#### PROBLEM DETAILS:
Your answer should contain each record from the listing, repeated exactly.

#### DATA RECORDS:
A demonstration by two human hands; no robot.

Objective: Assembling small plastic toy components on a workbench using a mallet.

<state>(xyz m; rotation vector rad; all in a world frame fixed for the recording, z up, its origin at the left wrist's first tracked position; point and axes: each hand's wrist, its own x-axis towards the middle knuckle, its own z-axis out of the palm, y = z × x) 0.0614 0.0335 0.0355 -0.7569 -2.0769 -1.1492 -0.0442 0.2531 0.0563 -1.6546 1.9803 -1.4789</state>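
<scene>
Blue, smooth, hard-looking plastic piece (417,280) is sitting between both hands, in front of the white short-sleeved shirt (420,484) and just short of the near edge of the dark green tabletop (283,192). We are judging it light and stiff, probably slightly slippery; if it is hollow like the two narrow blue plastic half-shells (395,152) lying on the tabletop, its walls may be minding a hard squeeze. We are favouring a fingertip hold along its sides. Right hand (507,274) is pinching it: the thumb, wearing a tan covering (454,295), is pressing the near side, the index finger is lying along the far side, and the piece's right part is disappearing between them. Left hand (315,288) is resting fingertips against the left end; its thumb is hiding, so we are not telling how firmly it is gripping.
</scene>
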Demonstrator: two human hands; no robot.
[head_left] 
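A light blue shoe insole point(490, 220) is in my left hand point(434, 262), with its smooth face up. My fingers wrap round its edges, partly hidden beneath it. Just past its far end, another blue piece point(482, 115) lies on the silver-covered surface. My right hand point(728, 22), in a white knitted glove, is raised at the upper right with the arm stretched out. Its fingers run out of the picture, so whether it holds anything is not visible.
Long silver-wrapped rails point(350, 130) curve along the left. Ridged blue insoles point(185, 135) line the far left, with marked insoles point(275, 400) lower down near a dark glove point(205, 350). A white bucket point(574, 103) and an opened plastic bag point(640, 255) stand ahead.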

#### OUTPUT OF THE EXERCISE:
A demonstration by two human hands; no robot.

Objective: Assembling small plastic toy components on a workbench using a mallet.

<state>(xyz m; rotation vector rad; all in a world frame fixed for the recording, z up, its origin at the left wrist's first tracked position; point and axes: each hand's wrist, its own x-axis towards the middle knuckle, its own z-axis out of the palm, y = z × x) 0.0614 0.0335 0.0355 -0.7569 -2.0769 -1.1492 -0.0442 0.2531 0.0563 -1.6546 1.9803 -1.4789</state>
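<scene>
Blue, smooth, hard-looking plastic piece (417,280) is sitting between both hands, in front of the white short-sleeved shirt (420,484) and just short of the near edge of the dark green tabletop (283,192). We are judging it light and stiff, probably slightly slippery; if it is hollow like the two narrow blue plastic half-shells (395,152) lying on the tabletop, its walls may be minding a hard squeeze. We are favouring a fingertip hold along its sides. Right hand (507,274) is pinching it: the thumb, wearing a tan covering (454,295), is pressing the near side, the index finger is lying along the far side, and the piece's right part is disappearing between them. Left hand (315,288) is resting fingertips against the left end; its thumb is hiding, so we are not telling how firmly it is gripping.
</scene>
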Demonstrator: two human hands; no robot.
[head_left] 
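A light blue shoe insole point(490, 220) is in my left hand point(434, 262), with its smooth face up. My fingers wrap round its edges, partly hidden beneath it. Just past its far end, another blue piece point(482, 115) lies on the silver-covered surface. My right hand point(728, 22), in a white knitted glove, is raised at the upper right with the arm stretched out. Its fingers run out of the picture, so whether it holds anything is not visible.
Long silver-wrapped rails point(350, 130) curve along the left. Ridged blue insoles point(185, 135) line the far left, with marked insoles point(275, 400) lower down near a dark glove point(205, 350). A white bucket point(574, 103) and an opened plastic bag point(640, 255) stand ahead.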

This completes the answer.